* _What you need to do_
When you reach the line in the data below that contains "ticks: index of", please start repeating lines exactly, and stop after the line that contains "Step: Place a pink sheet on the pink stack", repeating nothing else.

********

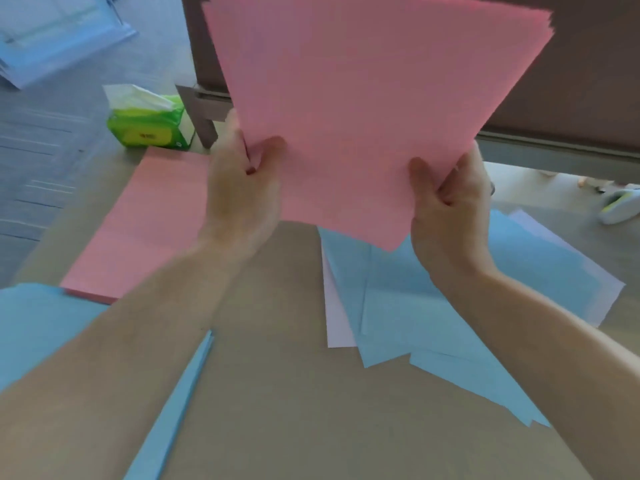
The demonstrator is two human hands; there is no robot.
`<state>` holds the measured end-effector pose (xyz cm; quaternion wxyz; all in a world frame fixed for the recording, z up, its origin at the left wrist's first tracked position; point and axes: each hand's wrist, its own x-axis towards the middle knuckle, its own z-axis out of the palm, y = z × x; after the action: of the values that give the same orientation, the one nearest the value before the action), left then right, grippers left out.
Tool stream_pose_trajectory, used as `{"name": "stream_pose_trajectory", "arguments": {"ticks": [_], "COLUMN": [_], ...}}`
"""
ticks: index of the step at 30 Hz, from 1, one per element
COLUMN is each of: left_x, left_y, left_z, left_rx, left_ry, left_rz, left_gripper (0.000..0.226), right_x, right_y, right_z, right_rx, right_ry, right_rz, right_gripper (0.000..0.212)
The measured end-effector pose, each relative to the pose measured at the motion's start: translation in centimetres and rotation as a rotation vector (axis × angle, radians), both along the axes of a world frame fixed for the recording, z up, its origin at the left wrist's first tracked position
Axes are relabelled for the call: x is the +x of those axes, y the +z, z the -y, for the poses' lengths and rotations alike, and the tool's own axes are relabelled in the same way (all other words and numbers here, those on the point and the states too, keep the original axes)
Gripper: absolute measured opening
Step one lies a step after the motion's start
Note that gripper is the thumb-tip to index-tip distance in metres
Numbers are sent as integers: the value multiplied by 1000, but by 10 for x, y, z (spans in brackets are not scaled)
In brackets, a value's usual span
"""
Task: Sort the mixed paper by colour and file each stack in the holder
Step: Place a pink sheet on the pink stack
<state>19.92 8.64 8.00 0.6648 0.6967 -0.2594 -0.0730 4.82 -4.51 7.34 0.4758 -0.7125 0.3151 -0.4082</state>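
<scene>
Seen from the head camera: held up in both hands, a pink sheaf (363,116), raised over the table (294,393) and tilted, slightly fanned at its top right corner. Pinched at its lower left edge by the left hand (242,188), thumb on the near face, fingers curled behind. Clamped the same way at its lower right edge by the right hand (450,216), thumb in front, fingers folded round the back.

Lying flat on the table under the left forearm, a pink stack (138,230), squared up. Nearer, at the lower left, a blue stack (41,334), just overlapping the pink stack's near corner. Spread loosely below the right hand, blue sheets (433,323) with pale sheets (337,323) showing underneath.

Beyond the pink stack, a green tissue pack (149,123) with a white tissue poking out. At the far upper left, a clear bluish holder (59,36), blurred. At the right edge, a white object (620,206), too blurred to tell. Behind the raised sheaf, a dark panel (571,64).
</scene>
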Motion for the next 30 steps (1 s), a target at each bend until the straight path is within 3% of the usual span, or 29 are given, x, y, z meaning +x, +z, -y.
{"name": "stream_pose_trajectory", "arguments": {"ticks": [11,15,20,23,25,27,30], "left_x": [78,146,223,239,254,269,274], "left_y": [-73,-57,-66,-78,-82,-87,-97], "left_z": [-80,-104,-163,-179,-189,-203,-218], "left_rx": [182,186,584,586,616,787,1064], "left_ry": [-146,-65,-16,-120,-46,41,-16], "left_rz": [-230,-197,-226,-289,-196,-130,-128], "left_gripper": [23,16,17,16,17,29,45], "right_x": [101,152,213,226,225,220,218], "right_y": [-51,-36,-61,-67,-72,-84,-97], "right_z": [-71,-85,-119,-121,-119,-126,-150], "right_rx": [73,102,165,187,277,388,486], "right_ry": [-112,-138,-8,-46,-64,-69,-70], "right_rz": [-223,-203,-457,-500,-527,-551,-552], "right_gripper": [35,15,12,9,8,8,8]}}
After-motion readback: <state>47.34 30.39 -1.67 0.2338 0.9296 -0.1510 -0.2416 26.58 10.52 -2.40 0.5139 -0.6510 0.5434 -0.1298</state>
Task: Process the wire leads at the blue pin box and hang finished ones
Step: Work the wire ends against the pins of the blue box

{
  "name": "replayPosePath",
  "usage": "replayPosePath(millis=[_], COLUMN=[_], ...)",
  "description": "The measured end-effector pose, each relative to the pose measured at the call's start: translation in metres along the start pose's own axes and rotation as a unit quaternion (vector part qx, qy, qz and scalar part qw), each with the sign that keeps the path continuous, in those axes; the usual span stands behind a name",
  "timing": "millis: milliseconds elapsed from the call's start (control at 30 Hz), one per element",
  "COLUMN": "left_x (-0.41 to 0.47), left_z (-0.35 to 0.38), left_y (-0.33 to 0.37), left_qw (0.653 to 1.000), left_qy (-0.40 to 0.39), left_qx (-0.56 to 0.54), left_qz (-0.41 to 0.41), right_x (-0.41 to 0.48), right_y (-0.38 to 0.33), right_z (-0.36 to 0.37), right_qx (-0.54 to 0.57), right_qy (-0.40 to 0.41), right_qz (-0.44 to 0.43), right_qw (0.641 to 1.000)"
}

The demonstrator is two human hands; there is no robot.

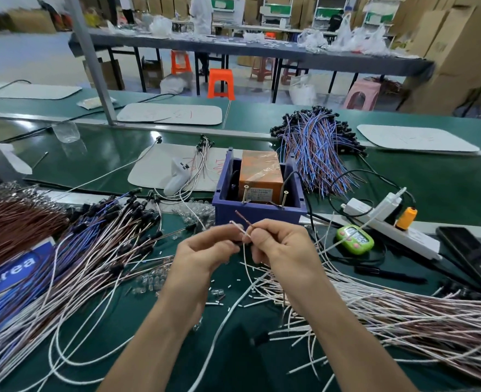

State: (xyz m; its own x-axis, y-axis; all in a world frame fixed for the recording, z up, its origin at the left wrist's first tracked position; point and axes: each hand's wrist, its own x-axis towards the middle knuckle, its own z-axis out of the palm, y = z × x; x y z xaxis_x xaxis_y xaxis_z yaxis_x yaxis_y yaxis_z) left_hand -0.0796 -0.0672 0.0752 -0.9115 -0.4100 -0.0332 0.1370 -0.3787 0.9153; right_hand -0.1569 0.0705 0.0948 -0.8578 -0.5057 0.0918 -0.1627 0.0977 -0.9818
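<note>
Just in front of the blue plastic pin box, above the green table, your two hands meet over a thin wire lead with a white strand and a brown strand. Your left hand has its fingers closed narrow around the lead from the left, and your right hand pinches it from the other side — the two bare ends stick up and fork apart, pointing toward the box but not touching it. Two upright brass pins stand at the box's near wall in front of an orange wrapped block. By the look of it, you are in the preparing step: the ends are being sorted and aimed, and they have not yet gone to the pins. The next move calls for carrying the lead forward and up a little, keeping the strands spread so each end meets its own pin. Unprocessed white and brown leads lie in a pile under your right wrist, and leads with black end pieces lie heaped to your left. Where finished ones hang — that I cannot tell from here.
</note>
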Motion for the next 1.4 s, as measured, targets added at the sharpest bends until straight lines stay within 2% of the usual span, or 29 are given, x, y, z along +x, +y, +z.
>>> replayPosePath(millis=[233, 300, 400, 500, 567, 633, 767, 933, 1200, 1400], left_x=[0.006, 0.008, 0.015, 0.022, 0.029, 0.037, 0.044, 0.049, 0.050, 0.050], left_z=[0.014, 0.020, 0.021, 0.010, 0.005, 0.003, 0.004, 0.009, 0.016, 0.022], left_y=[0.010, 0.014, 0.022, 0.033, 0.036, 0.035, 0.029, 0.022, 0.004, 0.001], left_qw=[0.998, 0.999, 0.999, 0.999, 0.995, 0.978, 0.910, 0.845, 0.798, 0.804], left_qy=[-0.024, -0.006, 0.039, 0.036, 0.050, 0.087, 0.156, 0.185, 0.208, 0.240], left_qx=[0.037, 0.027, -0.010, 0.012, 0.080, 0.186, 0.377, 0.487, 0.527, 0.489], left_qz=[0.038, 0.029, -0.013, -0.003, 0.023, 0.036, 0.080, 0.124, 0.206, 0.237], right_x=[-0.002, 0.000, 0.006, 0.009, 0.011, 0.012, 0.018, 0.032, 0.050, 0.052], right_y=[-0.006, -0.011, -0.017, -0.022, -0.020, -0.018, -0.019, -0.026, -0.024, -0.022], right_z=[-0.001, -0.007, -0.029, -0.056, -0.070, -0.079, -0.088, -0.096, -0.104, -0.114], right_qx=[0.042, 0.018, -0.002, 0.017, -0.025, -0.076, -0.178, -0.253, -0.265, -0.223], right_qy=[-0.033, -0.013, 0.072, 0.070, 0.063, 0.058, 0.064, 0.053, 0.043, 0.024], right_qz=[0.015, 0.001, -0.022, -0.020, -0.025, -0.027, -0.043, -0.089, -0.098, -0.078], right_qw=[0.998, 1.000, 0.997, 0.997, 0.997, 0.995, 0.981, 0.962, 0.958, 0.971])
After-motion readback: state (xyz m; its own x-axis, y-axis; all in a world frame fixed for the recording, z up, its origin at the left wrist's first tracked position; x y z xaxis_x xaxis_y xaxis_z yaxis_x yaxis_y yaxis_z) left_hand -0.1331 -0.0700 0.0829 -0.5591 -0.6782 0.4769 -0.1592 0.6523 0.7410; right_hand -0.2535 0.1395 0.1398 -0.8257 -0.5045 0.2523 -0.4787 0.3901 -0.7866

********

* _Result_
ticks: index of the step at 30 Hz, from 1, one per element
COLUMN is each of: left_x, left_y, left_z, left_rx, left_ry, left_rz, left_gripper (0.000..0.226), right_x, right_y, right_z, right_rx, right_ry, right_rz, right_gripper (0.000..0.212)
The measured end-effector pose, each relative to the pose measured at the motion's start: translation in centimetres and rotation as a rotation vector (axis × angle, radians), both along the axes of a world frame fixed for the recording, z up, its origin at the left wrist's first tracked position
Axes are relabelled for the call: x is the +x of those axes, y the +z, z the -y, for the poses' lengths and rotations alike, and the tool's own axes are relabelled in the same way (all other words and numbers here, those on the point and the states too, keep the original axes)
Gripper: absolute measured opening
Step one lies a step after the motion's start
Note that gripper is the thumb-tip to index-tip distance in metres
Numbers are sent as integers: the value multiplied by 1000, but by 10 for x, y, z (spans in brackets are not scaled)
In brackets, a value's usual span
"""
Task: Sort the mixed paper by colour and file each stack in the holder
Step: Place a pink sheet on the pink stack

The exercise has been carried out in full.